Here is a list of rules for detecting if a repository is configured for CI with the given vendor:
Here is the SQL query I used to get a count of repositories that had each of these files:
SELECT
CASE
WHEN path = '.travis.yml' THEN 'TravisCI'
WHEN path = '.circleci/config.yml' OR path = 'circle.yml' THEN 'CircleCI'
WHEN path = 'Jenkinsfile' THEN 'Jenkins'
WHEN path LIKE '.github/workflows%' THEN 'Github Actions'
WHEN path = 'azure-pipelines.yml' THEN 'Azure Pipelines'
WHEN path LIKE '.teamcity/%' THEN 'TeamCity'
WHEN path = 'cloudbuild.yaml' THEN 'Google Cloud Build'
END,
COUNT(distinct repo_name) AS num_duplicates
FROM `bigquery-public-data.github_repos.files`
GROUP BY 1
ORDER BY 2 DESC
CI Vendor | Number of Repos | Percentage of Repos |
Total | 3345134 |
1 |
TravisCI | 565369 |
16.90% |
CircleCI | 28608 |
0.86% |
Github Actions | 5532 |
0.17% |
Jenkins | 5389 |
0.16% |
Azure Pipelines | 1829 |
0.05% |
Google Cloud Build | 253 |
0.01% |
TeamCity | 72 |
0.00% |
That’s a grand total of 18.1% of repositories in this dataset having been setup with any CI vendor at all.

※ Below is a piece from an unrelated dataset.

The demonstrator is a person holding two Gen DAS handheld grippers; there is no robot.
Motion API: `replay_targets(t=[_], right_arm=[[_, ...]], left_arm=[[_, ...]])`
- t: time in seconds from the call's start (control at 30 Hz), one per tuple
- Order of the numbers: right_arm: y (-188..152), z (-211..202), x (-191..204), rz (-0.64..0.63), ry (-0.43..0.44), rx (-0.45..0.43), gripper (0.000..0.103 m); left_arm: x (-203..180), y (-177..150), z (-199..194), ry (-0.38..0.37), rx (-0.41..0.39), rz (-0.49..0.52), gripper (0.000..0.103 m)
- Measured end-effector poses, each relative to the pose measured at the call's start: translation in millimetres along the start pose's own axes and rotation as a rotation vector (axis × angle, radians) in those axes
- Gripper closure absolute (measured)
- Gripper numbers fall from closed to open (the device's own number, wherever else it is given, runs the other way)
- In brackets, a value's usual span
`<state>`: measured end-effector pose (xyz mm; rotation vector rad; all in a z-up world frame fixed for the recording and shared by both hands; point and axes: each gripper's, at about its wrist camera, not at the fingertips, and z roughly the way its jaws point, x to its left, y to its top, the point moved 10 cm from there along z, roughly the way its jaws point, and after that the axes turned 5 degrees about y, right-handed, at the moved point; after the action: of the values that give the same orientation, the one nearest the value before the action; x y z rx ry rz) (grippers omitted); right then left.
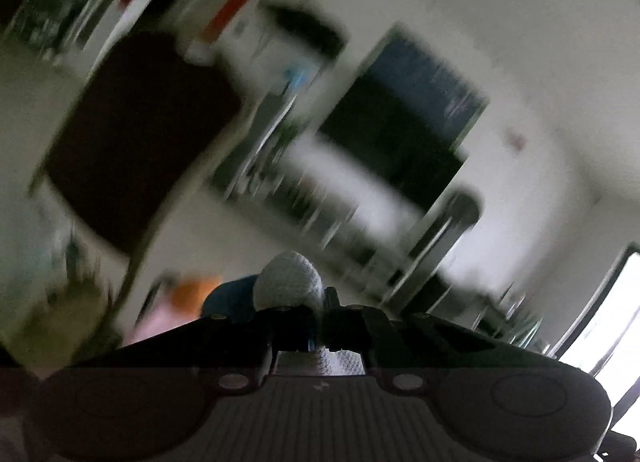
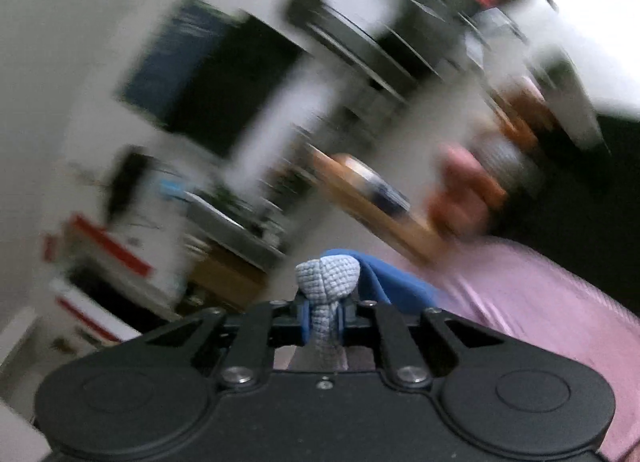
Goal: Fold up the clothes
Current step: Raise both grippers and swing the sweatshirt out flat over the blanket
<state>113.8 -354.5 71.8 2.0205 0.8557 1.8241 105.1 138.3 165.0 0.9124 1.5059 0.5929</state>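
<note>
A pale grey waffle-knit cloth (image 1: pixel 290 282) bulges up out of my left gripper (image 1: pixel 320 314), which is shut on a fold of it. In the right wrist view the same kind of grey knit cloth (image 2: pixel 326 276) is bunched above my right gripper (image 2: pixel 324 316), whose blue pads (image 2: pixel 305 318) pinch a strip of it. Both grippers point roughly level into the room, tilted sideways. How the cloth hangs below them is hidden. A blue cloth (image 2: pixel 392 286) lies just behind the right gripper on a pink sheet (image 2: pixel 540 302).
Both views are heavily blurred. A dark screen (image 2: pixel 208 77) hangs on the white wall, with shelves and clutter below it. A wooden board (image 2: pixel 372 201) and a blurred pink and orange shape (image 2: pixel 468 189) are at the right. A bright window (image 1: pixel 608 314) is at the far right.
</note>
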Motion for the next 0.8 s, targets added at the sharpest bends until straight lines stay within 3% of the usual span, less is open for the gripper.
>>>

The market seems to be dominated by TravisCI, having a .travis.yml
file present in 16.9% of repos.
Here are some data visualizations to help illustrate the results:
With only 18% adoption, that leaves 82% of these public repositories not using popular CI vendors.
This is a huge opportunity to make CI a default and easier to adopt.
Areas of future research:
One area I am most curious about is automatically profiling a software’s CI runtimes and factors that introduce flakiness to the build.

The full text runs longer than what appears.